• [What needs to be done]
What you return should match the material below line for line, except that no image appears in it.

• [Supplied data]
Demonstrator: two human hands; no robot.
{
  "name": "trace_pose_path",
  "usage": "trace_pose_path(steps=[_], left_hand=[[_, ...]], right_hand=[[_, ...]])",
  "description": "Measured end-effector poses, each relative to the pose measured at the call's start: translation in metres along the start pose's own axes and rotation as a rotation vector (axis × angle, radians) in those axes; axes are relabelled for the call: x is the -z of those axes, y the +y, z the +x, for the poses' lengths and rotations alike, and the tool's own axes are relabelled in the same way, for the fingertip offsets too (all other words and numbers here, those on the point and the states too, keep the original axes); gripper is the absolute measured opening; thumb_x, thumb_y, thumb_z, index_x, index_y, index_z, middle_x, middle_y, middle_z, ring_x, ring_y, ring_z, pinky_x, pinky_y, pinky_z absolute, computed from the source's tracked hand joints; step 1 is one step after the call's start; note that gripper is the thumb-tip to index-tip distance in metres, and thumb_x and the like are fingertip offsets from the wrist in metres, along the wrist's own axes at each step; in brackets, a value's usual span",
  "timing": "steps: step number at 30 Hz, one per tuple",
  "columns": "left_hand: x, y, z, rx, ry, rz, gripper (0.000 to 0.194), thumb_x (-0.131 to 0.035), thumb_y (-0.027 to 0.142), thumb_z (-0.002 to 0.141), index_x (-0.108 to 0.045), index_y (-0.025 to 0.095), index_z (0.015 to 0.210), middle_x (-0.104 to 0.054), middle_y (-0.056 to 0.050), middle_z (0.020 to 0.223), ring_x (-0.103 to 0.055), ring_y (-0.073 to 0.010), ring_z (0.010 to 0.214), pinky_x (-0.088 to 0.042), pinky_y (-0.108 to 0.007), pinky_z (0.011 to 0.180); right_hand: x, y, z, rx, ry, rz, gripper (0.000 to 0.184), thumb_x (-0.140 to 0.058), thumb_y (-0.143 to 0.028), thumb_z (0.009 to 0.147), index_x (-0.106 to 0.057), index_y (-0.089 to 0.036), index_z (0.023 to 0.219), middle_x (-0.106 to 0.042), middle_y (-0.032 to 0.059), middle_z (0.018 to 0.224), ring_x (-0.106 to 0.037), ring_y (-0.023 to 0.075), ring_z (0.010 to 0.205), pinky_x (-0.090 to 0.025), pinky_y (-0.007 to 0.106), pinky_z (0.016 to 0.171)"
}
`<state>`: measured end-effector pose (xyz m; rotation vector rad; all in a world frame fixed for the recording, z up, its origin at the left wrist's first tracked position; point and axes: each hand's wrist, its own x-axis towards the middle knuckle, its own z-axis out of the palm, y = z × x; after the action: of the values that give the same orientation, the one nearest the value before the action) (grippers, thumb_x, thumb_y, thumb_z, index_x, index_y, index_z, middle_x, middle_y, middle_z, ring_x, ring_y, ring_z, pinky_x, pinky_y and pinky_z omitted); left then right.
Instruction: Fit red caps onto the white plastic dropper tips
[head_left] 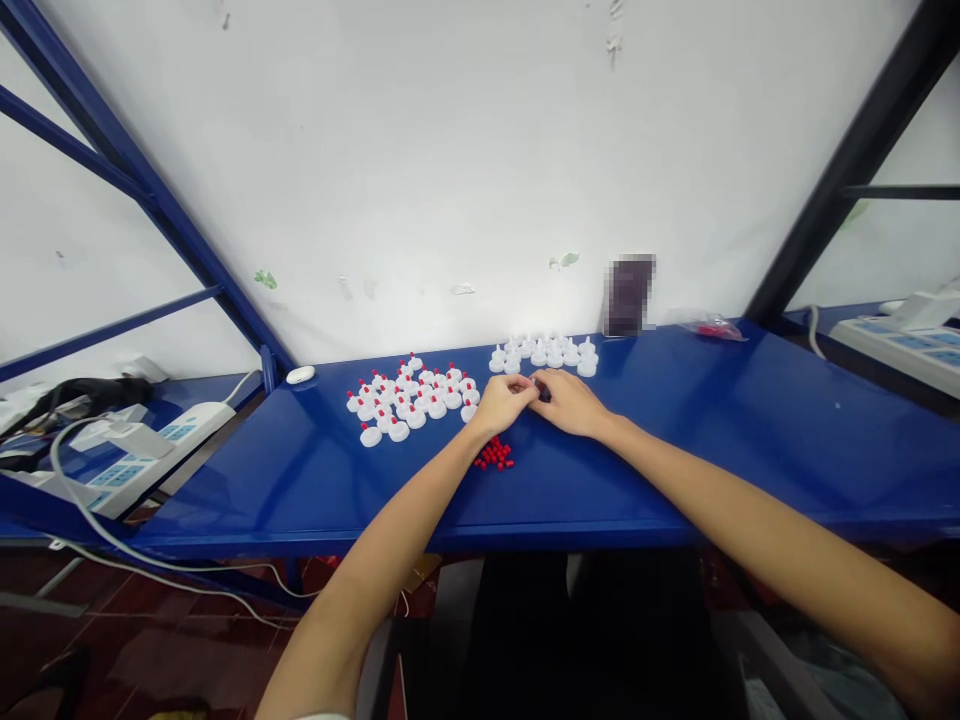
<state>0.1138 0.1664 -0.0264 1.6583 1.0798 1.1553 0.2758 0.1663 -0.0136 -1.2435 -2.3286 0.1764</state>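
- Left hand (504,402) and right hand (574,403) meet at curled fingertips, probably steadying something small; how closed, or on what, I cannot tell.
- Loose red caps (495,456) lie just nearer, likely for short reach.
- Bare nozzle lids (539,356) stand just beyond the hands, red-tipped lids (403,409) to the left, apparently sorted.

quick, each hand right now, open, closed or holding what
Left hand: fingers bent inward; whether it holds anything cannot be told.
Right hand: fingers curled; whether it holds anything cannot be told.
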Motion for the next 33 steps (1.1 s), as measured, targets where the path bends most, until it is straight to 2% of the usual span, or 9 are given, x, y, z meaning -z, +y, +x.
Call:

• [Written reply]
Demonstrator: two human hands; no robot.
{
  "name": "trace_pose_path",
  "usage": "trace_pose_path(steps=[_], left_hand=[[_, ...]], right_hand=[[_, ...]])",
  "description": "Measured end-effector poses, each relative to the pose measured at the call's start: translation in metres along the start pose's own axes and rotation as a rotation vector (axis × angle, radians) in those axes; axes are relabelled for the call: x is the -z of those axes, y the +y, z the +x, for the poses' lengths and rotations alike, and the tool's own axes are relabelled in the same way, for the fingertip offsets too (all other words and numbers here, those on the point and the states too, keep the original axes); gripper is the absolute measured opening; thumb_x, thumb_y, thumb_z, index_x, index_y, index_z, middle_x, middle_y, middle_z, ring_x, ring_y, ring_z, pinky_x, pinky_y, pinky_z absolute, computed from the source's tracked hand joints; step 1 is one step after the call's start; note that gripper is the thumb-tip to index-tip distance in metres, and thumb_x and the like are fingertip offsets from the wrist in metres, along the wrist's own axes at each step; in brackets, a value's usual span",
  "timing": "steps: step number at 30 Hz, one per tuple",
  "columns": "left_hand: x, y, z, rx, ry, rz, gripper (0.000 to 0.194), thumb_x (-0.131 to 0.035), thumb_y (-0.027 to 0.142), thumb_z (-0.002 to 0.141), index_x (-0.108 to 0.045), index_y (-0.025 to 0.095), index_z (0.015 to 0.210), middle_x (-0.104 to 0.054), middle_y (-0.056 to 0.050), middle_z (0.020 to 0.223), ring_x (-0.103 to 0.055), ring_y (-0.073 to 0.010), ring_z (0.010 to 0.214), pinky_x (-0.088 to 0.042), pinky_y (-0.108 to 0.007), pinky_z (0.011 to 0.180); right_hand: x, y, z, rx, ry, rz, gripper (0.000 to 0.184), thumb_x (-0.140 to 0.058), thumb_y (-0.143 to 0.028), thumb_z (0.009 to 0.147), index_x (-0.106 to 0.057), index_y (-0.089 to 0.036), index_z (0.023 to 0.219), middle_x (-0.106 to 0.042), middle_y (-0.032 to 0.059), middle_z (0.018 to 0.224), ring_x (-0.106 to 0.037), ring_y (-0.023 to 0.075), ring_z (0.010 to 0.205), pinky_x (-0.090 to 0.025), pinky_y (-0.007 to 0.106), pinky_z (0.016 to 0.171)"
}
`<state>`: measured end-effector pose (xyz m; rotation vector rad; all in a world frame fixed for the recording, z up, its origin at the left wrist's first tracked position; point and axes: each hand's wrist, its own x-axis towards the middle knuckle, its own z-axis out of the palm, y = z × x; after the action: of the values that give the same orientation, the one nearest the value before the action) (grippers, thumb_x, thumb_y, thumb_z, index_x, index_y, index_z, middle_x, middle_y, middle_z, ring_x, ring_y, ring_z, pinky_x, pinky_y and pinky_z omitted); left then right.
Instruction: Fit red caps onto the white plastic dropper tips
[head_left] 
<state>0.1138 0.1664 -0.0264 1.6583 1.0798 1.1553 0.2758 0.1663 -0.0136 -1.2435 -2.3286 0.1764</state>
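- Left hand (504,402) and right hand (574,403) meet at curled fingertips, probably steadying something small; how closed, or on what, I cannot tell.
- Loose red caps (495,456) lie just nearer, likely for short reach.
- Bare nozzle lids (539,356) stand just beyond the hands, red-tipped lids (403,409) to the left, apparently sorted.

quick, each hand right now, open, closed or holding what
Left hand: fingers bent inward; whether it holds anything cannot be told.
Right hand: fingers curled; whether it holds anything cannot be told.
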Motion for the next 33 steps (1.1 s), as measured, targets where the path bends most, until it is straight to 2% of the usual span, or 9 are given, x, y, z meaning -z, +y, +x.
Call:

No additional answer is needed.